MAHER: Absolutely. And no apologies necessary. Lance, I'm here on CNN. I am completely neutral about all politicians and all presidents. I don't even know who George W. Bush was.

Anyway, I thank you for doing this and great good luck there in the triathlon.

ARMSTRONG: Thank you .

Coming up next, a little something Piers likes to call Only in America. Tonight, a special opportunity for the ultimate Elvis fan.


MAHER: Every night, Piers ends with a segment called Only in America. It's his British perspective on life in the U.S. But I'm not British. Although I did see "The Kings Speech." So I'll give this Only in America thing a try.

Tonight, it's all about another king, the King, Elvis. There is some people out there, bless them, who genuinely believe that the King is up there right now in his Blue Suede Shoes and white suit looking down on us while doing round house kicks with big foot.

Thirty five years a his death, his legions of fans are still mourning the loss. For those worshippers who have money to burn, there's a very special piece of Elvis memorabilia that they can call their own: his crypt.

Yes, an auction house is putting the icon's original resting place for sale next month. He spent two months in this subtle, tasteful tomb before being shipped -- shipped into Graceland for I guess more dignity.

The bidding starts at 100,000 dollars.
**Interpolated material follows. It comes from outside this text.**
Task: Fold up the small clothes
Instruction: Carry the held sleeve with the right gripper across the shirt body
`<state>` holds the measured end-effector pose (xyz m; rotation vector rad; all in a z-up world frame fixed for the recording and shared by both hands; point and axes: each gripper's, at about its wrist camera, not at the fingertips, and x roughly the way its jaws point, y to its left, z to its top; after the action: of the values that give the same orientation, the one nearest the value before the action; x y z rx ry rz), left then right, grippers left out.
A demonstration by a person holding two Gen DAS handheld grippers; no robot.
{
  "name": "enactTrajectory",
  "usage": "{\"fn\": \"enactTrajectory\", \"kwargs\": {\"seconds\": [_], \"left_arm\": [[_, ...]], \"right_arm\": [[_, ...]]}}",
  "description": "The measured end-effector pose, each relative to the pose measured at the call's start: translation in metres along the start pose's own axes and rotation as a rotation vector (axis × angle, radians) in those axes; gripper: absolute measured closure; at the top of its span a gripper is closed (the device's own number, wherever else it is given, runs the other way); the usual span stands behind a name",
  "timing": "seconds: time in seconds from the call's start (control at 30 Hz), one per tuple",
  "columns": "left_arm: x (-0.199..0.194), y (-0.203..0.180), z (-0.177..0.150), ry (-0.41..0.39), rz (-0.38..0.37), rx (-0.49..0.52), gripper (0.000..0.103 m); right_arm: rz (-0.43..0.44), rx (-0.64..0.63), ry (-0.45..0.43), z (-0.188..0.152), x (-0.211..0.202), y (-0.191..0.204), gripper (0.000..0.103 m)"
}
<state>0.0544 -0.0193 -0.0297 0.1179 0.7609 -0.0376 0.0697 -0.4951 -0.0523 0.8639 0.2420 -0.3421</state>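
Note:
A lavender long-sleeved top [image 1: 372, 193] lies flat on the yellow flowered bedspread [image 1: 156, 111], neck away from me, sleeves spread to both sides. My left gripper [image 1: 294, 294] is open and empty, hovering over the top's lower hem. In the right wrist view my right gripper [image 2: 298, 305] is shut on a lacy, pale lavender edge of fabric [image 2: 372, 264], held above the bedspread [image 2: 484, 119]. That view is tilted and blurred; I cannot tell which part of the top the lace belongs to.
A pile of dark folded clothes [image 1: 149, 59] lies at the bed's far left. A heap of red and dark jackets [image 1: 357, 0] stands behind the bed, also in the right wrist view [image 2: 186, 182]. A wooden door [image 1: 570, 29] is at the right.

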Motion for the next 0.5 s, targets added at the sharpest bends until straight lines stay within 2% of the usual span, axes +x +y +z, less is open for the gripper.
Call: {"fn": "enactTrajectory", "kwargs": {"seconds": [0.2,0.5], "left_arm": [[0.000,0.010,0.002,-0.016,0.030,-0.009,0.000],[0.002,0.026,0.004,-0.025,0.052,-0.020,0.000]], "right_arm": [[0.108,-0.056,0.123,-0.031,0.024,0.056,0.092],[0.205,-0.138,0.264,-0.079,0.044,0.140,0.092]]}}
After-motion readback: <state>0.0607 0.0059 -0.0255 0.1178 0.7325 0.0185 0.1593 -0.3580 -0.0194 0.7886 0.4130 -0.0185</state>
The auction house calls the crypt a highly sought after item and investment in the future. And that's exactly what it is, like a mutual bond, only crazy. To the person who has the money to move into Elvis' crypt, take this cash and put it to better use. See a shrink today.

OK. I want to thank Piers for giving me the chance to sit in tonight. You can see me on "Real Time with Bill Maher" every Friday night at 10:00 on HBO. And I'll be at the Palace Theater in Columbus, Ohio, on June 16th, and the Wharton Center in East Lansing, Michigan, on June 17th.

That's all for us. "AC 360" starts right now.